■ **WORK INSTRUCTIONS**
Give again the entries below exactly, beginning at the first line and ending at the line with "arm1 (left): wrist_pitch".

■ **PROVIDED DATA**

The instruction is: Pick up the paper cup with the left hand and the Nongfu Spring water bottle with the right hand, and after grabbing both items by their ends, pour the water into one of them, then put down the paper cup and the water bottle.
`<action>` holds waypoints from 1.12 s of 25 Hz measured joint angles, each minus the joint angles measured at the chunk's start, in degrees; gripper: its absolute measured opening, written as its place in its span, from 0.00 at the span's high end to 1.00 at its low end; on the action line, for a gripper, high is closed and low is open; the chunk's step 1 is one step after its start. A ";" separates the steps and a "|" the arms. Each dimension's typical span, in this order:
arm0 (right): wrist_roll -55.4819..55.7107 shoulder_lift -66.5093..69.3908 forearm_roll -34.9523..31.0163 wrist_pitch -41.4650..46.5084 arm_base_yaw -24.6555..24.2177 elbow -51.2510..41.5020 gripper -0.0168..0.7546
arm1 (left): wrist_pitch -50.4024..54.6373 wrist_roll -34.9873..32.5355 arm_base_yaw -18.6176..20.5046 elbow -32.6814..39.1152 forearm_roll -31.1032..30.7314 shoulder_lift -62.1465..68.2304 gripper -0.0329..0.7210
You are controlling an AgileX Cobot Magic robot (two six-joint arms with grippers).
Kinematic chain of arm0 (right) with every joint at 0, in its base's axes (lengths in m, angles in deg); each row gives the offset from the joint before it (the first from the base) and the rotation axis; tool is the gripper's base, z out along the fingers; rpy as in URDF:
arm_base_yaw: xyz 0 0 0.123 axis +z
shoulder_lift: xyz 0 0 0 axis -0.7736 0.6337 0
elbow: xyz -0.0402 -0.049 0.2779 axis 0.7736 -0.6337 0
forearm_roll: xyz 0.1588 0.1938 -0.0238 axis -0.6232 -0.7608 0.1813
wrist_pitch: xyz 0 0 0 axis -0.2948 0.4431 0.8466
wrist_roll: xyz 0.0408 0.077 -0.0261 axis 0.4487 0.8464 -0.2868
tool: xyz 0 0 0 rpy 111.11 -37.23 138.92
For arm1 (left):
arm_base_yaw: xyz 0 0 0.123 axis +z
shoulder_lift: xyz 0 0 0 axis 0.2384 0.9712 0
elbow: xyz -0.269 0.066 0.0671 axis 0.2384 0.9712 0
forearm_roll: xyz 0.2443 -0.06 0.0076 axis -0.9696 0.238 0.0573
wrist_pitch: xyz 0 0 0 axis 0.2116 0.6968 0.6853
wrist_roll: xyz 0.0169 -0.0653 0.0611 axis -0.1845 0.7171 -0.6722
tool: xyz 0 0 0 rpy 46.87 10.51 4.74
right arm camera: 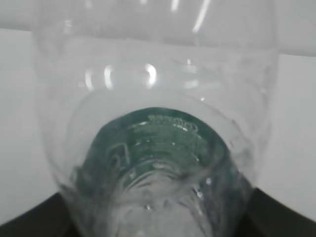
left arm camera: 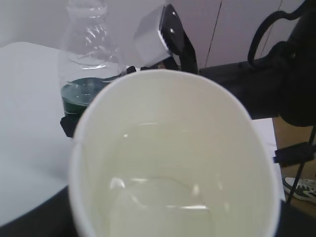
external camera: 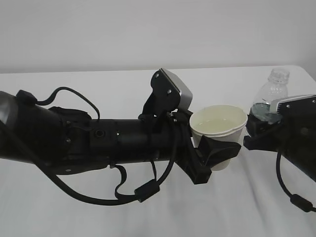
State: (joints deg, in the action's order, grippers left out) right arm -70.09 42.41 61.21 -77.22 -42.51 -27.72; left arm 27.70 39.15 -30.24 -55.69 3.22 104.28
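My left gripper (external camera: 217, 155) is shut on the white paper cup (external camera: 219, 129) and holds it upright near the table's right middle. Clear water (external camera: 217, 127) lies in the cup; in the left wrist view the cup (left arm camera: 173, 153) fills the frame with water (left arm camera: 163, 207) in its bottom. My right gripper (external camera: 259, 129) is shut on the lower end of the Nongfu Spring water bottle (external camera: 271, 94), which stands upright just right of the cup, capless neck up. The bottle (left arm camera: 91, 59) shows behind the cup. In the right wrist view the bottle (right arm camera: 158, 128) fills the frame and looks nearly empty; the jaws are hidden.
The white table (external camera: 98, 79) stretches under both arms to the pale back wall. The left arm's black cables (external camera: 123, 190) hang low over the table front. The right arm's cable (external camera: 291, 195) loops at the right edge.
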 joint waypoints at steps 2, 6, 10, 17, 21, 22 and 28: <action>0.00 0.85 -0.64 0.00 0.00 1.44 0.42 | 0.00 0.00 0.00 0.00 0.00 0.00 0.35; 0.00 3.59 -1.00 0.00 0.00 3.79 0.42 | 0.00 0.00 0.00 0.00 0.00 0.00 0.35; 0.00 4.47 -1.36 0.00 0.00 4.60 0.42 | 0.00 0.00 0.00 0.00 0.00 0.00 0.35; 0.00 6.35 -2.80 0.00 0.00 7.30 0.42 | 0.00 0.00 0.00 0.00 0.04 0.00 0.36; 0.22 7.83 -3.03 0.00 0.00 8.12 0.42 | 0.00 0.00 0.00 0.00 0.04 0.00 0.36; 0.22 7.91 -3.03 0.00 0.00 8.12 0.42 | 0.00 0.00 0.00 0.00 0.04 0.00 0.36; 0.28 8.48 -3.03 0.00 0.00 8.36 0.42 | 0.00 0.00 0.00 0.00 0.04 0.00 0.36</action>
State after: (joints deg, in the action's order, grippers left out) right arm -69.81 50.88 58.19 -77.22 -42.51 -19.36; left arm 27.70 39.15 -30.24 -55.69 3.26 104.28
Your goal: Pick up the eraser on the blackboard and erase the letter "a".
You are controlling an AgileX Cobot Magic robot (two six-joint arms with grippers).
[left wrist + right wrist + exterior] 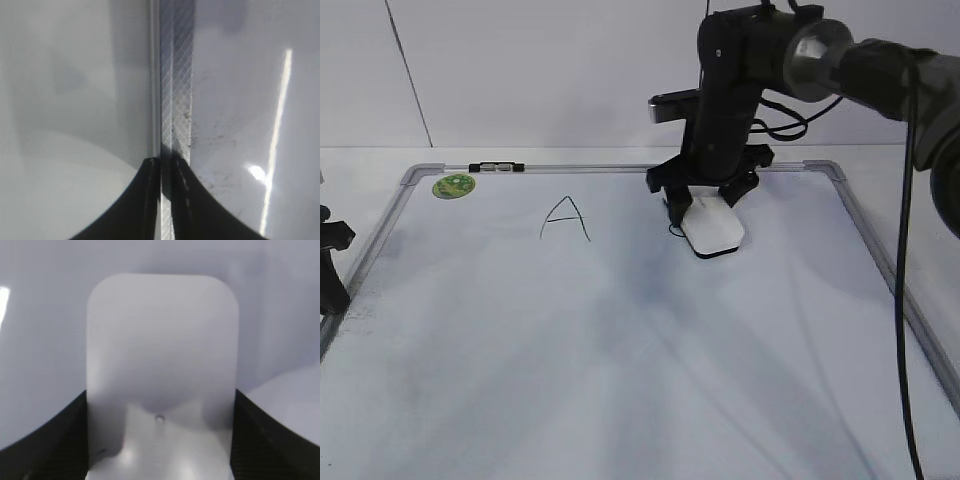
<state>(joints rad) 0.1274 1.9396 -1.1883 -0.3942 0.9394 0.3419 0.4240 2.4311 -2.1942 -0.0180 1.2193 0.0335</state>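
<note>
Right end effector (703, 212) is clamped on the eraser (714, 228), fingers against both long sides in the right wrist view, eraser flat on the blackboard (620, 350) upper middle, right of the capital "A" (565, 218). A thin dark stroke at the eraser's left edge is probably the letter "a" (674, 232), mostly covered. Left end effector (165, 200) sits at the board's left frame, fingers nearly together, nothing held.
</note>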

■ **SOLUTION TO THIS TASK**
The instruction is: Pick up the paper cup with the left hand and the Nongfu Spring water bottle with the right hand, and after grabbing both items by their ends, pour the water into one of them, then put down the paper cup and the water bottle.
`<action>` holds waypoints from 1.12 s of 25 Hz measured joint angles, each minus the joint angles measured at the chunk's start, in degrees; gripper: its absolute measured opening, written as its place in its span, from 0.00 at the span's high end to 1.00 at its low end; on the action line, for a gripper, high is closed and low is open; the chunk's step 1 is one step after its start. A ";" separates the steps and a "|" the arms. Each dimension's typical span, in this order:
arm0 (right): wrist_roll -55.4819..55.7107 shoulder_lift -66.5093..69.3908 forearm_roll -34.9523..31.0163 wrist_pitch -41.4650..46.5084 arm_base_yaw -24.6555..24.2177 elbow -51.2510..41.5020 gripper -0.0168..0.7546
arm1 (left): wrist_pitch -50.4024..54.6373 wrist_roll -34.9873..32.5355 arm_base_yaw -18.6176..20.5046 elbow -32.6814..39.1152 forearm_roll -31.1032..30.7314 shoulder_lift -62.1465..68.2304 gripper -0.0329..0.7210

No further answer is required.